WORK INSTRUCTIONS:
Your answer must be the full listing, reproduced exactly, minus any pictures.

STORED DATA:
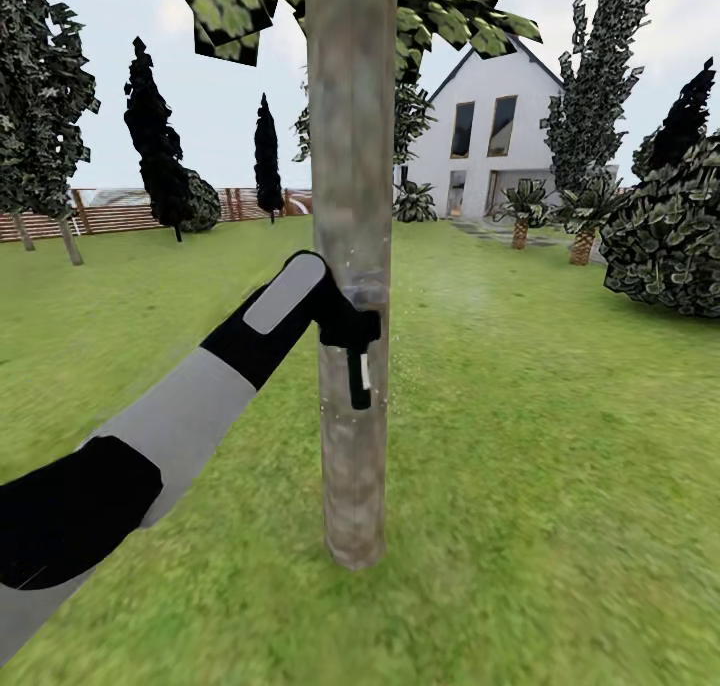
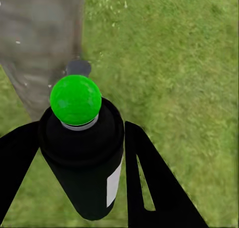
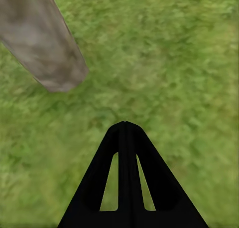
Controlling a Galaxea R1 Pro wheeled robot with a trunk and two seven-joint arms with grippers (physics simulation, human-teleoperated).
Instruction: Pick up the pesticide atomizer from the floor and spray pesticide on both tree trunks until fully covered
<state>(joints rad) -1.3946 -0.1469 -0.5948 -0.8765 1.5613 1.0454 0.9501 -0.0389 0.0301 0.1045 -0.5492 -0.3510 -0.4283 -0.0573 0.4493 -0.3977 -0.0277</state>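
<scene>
Green lawn point(image 1: 560, 486) surrounds us as our left gripper point(image 2: 82, 153), clamped on the upright pesticide atomizer point(image 2: 82, 153), sits just beside the vertical tree trunk point(image 1: 350, 166) (faint white specks there), while our right gripper point(image 3: 125, 125) hangs closed and empty.

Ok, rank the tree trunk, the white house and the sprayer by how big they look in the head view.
1. Tree trunk, largest, though it is nearest.
2. White house, looks smaller only because it stands far off.
3. Sprayer, smallest, held in the left claw against the trunk.

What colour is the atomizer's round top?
Bright green on the atomizer; left wrist view shows it best.
</scene>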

ANSWER BOX:
Controlling a Galaxea R1 Pro wheeled robot with a trunk and two seven-joint arms with grippers (physics simulation, human-teleoperated).
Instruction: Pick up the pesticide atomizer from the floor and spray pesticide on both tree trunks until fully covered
<state>(joints rad) -1.3946 -0.1469 -0.5948 -0.8765 1.5613 1.0454 0.9501 -0.0389 0.0301 0.1045 -0.5492 -0.3510 -0.4283 -0.0573 0.4493 -0.3977 -0.0277</state>
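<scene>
Green lawn point(image 1: 560, 486) surrounds us as our left gripper point(image 2: 82, 153), clamped on the upright pesticide atomizer point(image 2: 82, 153), sits just beside the vertical tree trunk point(image 1: 350, 166) (faint white specks there), while our right gripper point(image 3: 125, 125) hangs closed and empty.

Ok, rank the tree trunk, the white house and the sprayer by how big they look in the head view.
1. Tree trunk, largest, though it is nearest.
2. White house, looks smaller only because it stands far off.
3. Sprayer, smallest, held in the left claw against the trunk.

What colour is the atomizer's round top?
Bright green on the atomizer; left wrist view shows it best.
</scene>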

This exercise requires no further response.